_Assignment:_ Look through the data that follows and say how many of its lines contain "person", giving the number only.

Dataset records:

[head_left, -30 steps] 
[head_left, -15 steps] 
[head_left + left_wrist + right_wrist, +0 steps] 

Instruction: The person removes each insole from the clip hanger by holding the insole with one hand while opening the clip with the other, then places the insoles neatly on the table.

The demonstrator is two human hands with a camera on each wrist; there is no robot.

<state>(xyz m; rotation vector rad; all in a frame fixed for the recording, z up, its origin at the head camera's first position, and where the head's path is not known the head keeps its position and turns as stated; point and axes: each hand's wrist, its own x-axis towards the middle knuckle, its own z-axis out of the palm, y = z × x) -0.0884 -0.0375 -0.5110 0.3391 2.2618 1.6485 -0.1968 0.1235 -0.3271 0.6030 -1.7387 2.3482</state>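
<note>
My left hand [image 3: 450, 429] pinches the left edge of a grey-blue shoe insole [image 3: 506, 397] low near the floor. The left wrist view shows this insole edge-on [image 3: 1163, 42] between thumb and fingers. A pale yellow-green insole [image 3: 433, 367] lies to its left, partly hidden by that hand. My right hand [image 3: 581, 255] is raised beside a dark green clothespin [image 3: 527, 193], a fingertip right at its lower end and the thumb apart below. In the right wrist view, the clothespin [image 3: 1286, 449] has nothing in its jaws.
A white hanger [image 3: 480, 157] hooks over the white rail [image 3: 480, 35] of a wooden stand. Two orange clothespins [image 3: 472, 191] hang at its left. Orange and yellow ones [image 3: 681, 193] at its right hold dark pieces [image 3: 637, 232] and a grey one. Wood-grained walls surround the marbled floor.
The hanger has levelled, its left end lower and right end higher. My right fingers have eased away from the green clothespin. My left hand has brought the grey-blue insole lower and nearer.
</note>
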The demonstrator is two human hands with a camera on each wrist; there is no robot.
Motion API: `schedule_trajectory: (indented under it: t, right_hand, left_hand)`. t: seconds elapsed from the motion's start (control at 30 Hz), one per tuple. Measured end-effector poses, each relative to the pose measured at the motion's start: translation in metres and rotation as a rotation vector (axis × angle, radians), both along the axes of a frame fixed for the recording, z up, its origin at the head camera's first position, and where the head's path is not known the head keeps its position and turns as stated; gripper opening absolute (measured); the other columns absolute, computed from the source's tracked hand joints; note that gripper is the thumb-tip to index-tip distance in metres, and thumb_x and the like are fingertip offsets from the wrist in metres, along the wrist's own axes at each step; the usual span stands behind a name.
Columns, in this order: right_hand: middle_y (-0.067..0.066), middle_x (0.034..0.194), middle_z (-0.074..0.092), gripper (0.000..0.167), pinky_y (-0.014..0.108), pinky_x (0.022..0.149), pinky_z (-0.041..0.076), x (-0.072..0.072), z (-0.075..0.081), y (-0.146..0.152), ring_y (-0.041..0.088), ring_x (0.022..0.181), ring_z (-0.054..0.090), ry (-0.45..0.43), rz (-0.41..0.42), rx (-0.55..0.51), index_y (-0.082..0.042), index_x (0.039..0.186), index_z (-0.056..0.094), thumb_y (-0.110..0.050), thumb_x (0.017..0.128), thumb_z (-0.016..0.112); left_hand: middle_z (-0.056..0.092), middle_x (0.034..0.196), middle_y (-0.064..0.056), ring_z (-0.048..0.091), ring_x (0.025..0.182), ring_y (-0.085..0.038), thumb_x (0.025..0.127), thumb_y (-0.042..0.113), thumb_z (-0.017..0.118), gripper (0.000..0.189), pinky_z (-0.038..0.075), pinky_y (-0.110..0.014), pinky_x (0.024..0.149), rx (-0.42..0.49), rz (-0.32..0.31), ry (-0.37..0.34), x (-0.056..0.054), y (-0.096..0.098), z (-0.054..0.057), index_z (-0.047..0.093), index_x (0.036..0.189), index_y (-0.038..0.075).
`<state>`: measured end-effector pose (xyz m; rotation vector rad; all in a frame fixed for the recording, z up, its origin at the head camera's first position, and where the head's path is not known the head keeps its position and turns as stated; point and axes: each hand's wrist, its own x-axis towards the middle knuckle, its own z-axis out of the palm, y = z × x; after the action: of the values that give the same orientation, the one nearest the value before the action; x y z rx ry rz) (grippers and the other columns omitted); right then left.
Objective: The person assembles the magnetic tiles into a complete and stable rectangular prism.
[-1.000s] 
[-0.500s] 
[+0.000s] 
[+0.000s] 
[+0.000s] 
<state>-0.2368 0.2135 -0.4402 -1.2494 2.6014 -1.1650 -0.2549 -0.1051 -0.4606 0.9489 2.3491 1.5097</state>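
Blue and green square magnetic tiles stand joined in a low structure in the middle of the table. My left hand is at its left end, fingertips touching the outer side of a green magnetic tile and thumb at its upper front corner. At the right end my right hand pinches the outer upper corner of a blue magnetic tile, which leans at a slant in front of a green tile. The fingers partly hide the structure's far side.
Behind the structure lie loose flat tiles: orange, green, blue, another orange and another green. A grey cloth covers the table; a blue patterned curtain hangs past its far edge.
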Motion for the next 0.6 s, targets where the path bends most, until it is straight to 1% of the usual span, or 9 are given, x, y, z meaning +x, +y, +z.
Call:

_Exercise solution:_ 2